TASK PROMPT:
Set out exactly, line by line, the stretch of data below that begins at the line containing "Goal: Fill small" and ends at the line containing "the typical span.", with both ends kept.

##### MATERIAL SHOWN #####

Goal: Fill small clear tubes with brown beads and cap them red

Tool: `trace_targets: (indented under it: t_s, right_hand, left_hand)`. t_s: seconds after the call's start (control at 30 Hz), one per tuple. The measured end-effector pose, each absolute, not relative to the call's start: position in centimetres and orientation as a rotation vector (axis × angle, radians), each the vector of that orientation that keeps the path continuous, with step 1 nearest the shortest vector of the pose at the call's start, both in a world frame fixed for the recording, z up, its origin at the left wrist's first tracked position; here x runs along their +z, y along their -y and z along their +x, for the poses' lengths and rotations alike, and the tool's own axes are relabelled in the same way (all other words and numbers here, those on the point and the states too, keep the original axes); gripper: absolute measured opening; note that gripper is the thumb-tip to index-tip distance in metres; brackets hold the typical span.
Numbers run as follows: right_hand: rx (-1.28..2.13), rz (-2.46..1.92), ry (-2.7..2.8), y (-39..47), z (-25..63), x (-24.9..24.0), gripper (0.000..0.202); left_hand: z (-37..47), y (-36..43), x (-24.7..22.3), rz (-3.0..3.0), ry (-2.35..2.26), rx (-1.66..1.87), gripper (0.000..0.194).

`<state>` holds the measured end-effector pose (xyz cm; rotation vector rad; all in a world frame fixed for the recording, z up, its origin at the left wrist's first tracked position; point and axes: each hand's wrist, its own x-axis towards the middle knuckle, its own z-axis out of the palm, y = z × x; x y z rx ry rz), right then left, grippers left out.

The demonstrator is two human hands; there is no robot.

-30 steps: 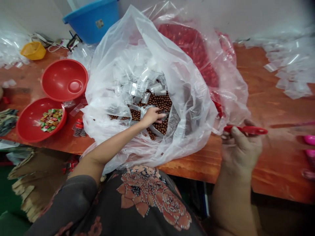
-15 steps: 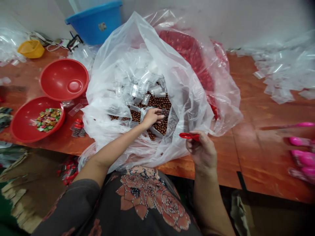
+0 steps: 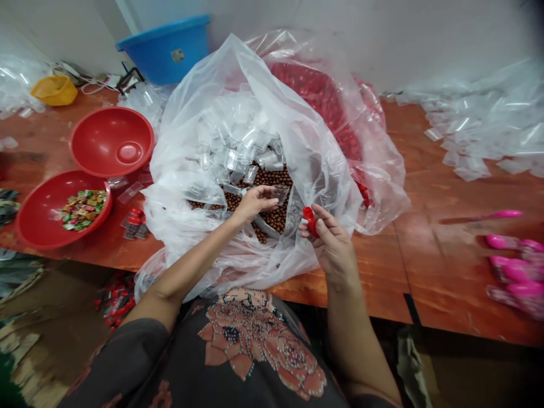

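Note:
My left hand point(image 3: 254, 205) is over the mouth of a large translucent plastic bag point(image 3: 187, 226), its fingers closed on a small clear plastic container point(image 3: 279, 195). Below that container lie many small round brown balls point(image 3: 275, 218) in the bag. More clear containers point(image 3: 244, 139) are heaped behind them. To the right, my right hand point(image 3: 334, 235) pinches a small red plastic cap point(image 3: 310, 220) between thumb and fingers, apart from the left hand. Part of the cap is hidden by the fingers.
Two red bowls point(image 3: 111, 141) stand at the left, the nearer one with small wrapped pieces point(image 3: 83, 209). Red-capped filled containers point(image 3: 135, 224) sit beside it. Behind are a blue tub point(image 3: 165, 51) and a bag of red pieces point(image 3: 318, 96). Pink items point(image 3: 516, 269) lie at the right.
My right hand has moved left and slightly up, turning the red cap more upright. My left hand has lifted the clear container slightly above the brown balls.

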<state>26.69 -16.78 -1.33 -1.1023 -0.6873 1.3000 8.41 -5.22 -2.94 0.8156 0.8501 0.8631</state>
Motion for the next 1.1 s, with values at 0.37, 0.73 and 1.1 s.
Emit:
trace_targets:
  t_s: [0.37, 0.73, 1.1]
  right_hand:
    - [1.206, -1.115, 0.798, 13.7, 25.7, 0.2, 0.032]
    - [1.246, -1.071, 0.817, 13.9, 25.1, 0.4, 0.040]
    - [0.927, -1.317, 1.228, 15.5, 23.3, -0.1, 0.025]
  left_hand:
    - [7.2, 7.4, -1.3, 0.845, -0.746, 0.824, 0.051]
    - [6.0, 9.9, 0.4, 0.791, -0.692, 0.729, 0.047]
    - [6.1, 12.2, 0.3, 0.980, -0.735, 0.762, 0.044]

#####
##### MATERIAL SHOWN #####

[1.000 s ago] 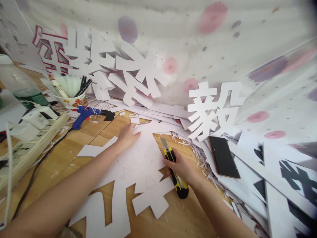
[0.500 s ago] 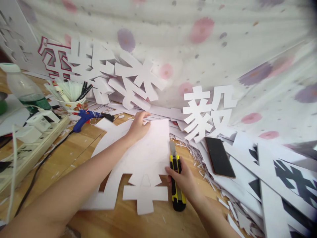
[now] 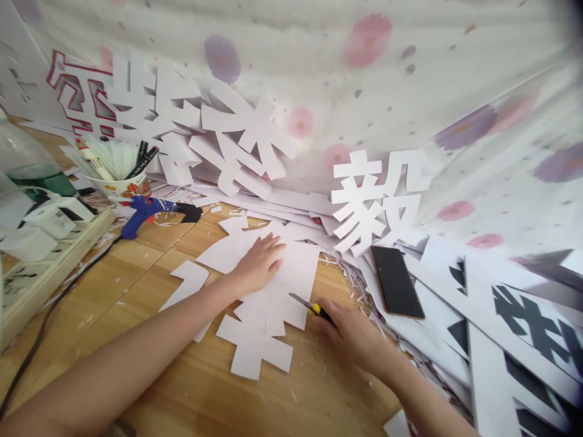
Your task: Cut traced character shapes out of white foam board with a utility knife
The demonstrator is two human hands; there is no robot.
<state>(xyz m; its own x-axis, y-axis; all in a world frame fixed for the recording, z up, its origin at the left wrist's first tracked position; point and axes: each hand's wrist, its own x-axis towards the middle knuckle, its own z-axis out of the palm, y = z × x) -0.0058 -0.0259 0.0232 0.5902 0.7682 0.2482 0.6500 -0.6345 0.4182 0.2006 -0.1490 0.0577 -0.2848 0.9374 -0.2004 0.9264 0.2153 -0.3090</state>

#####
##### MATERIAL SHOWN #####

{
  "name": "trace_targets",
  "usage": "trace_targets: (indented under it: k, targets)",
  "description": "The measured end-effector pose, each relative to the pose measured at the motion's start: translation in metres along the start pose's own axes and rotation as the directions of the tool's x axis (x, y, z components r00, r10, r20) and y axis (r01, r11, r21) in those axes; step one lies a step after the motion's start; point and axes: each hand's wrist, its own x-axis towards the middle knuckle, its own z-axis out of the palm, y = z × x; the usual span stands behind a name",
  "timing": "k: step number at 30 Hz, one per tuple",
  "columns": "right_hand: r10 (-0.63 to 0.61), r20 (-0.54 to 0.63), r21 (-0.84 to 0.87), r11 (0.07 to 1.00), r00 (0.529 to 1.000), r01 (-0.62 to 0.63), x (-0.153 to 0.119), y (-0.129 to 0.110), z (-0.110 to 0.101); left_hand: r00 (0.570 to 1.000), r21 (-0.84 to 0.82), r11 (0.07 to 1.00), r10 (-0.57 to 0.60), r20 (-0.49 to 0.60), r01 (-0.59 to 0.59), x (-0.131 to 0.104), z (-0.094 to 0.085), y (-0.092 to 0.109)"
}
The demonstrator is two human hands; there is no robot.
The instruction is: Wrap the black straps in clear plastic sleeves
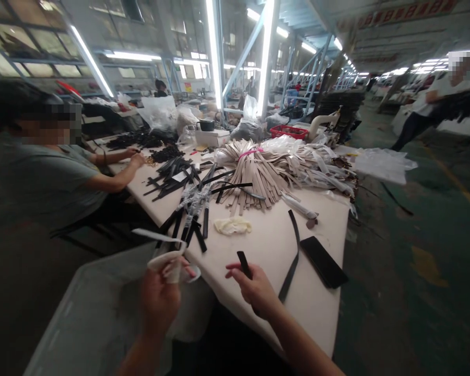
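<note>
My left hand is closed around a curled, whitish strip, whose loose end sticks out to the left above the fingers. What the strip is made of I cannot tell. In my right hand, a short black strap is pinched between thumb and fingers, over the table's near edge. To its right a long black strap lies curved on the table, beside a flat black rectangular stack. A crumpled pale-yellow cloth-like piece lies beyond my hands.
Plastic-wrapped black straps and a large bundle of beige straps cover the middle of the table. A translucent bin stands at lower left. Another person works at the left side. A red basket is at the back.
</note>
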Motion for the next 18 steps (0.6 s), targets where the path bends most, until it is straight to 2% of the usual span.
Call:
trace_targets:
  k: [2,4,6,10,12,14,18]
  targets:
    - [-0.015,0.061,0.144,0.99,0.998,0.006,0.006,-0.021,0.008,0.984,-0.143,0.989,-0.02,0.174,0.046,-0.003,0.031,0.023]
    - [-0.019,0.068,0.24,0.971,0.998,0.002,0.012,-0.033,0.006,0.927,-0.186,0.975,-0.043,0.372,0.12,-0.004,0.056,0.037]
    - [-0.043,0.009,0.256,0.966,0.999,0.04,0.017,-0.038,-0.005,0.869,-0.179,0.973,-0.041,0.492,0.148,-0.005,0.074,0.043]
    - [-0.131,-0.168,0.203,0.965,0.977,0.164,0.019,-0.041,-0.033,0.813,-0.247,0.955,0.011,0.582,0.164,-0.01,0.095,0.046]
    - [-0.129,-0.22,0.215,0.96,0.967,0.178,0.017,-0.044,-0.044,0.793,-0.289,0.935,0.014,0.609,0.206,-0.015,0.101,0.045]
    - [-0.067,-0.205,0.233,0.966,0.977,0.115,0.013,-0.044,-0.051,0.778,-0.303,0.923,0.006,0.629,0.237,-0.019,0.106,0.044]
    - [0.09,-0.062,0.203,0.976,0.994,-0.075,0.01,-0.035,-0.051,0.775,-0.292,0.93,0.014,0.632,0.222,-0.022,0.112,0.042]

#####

TASK SOLUTION:
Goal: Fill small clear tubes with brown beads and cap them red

Tool: `trace_targets: (indented under it: t_s, right_hand, left_hand)`. t_s: seconds after the call's start (control at 30 Hz), one per tuple. The measured end-effector pose, each absolute, not relative to the call's start: position in centimetres and orientation as a rotation vector (axis × angle, radians), each the vector of that orientation that keeps the path continuous, with step 1 nearest the shortest vector of the pose at the call's start, both in a world frame fixed for the recording, z up, its origin at the left wrist's first tracked position; here x runs along their +z, y along their -y and z along their +x, for the poses' lengths and rotations alike, and the tool's own axes are relabelled in the same way (all other words and numbers here, those on the point and the states too, keep the original axes); gripper: absolute measured opening; note that gripper is the thumb-tip to index-tip distance in metres; brackets hold the typical span.

The answer given is complete.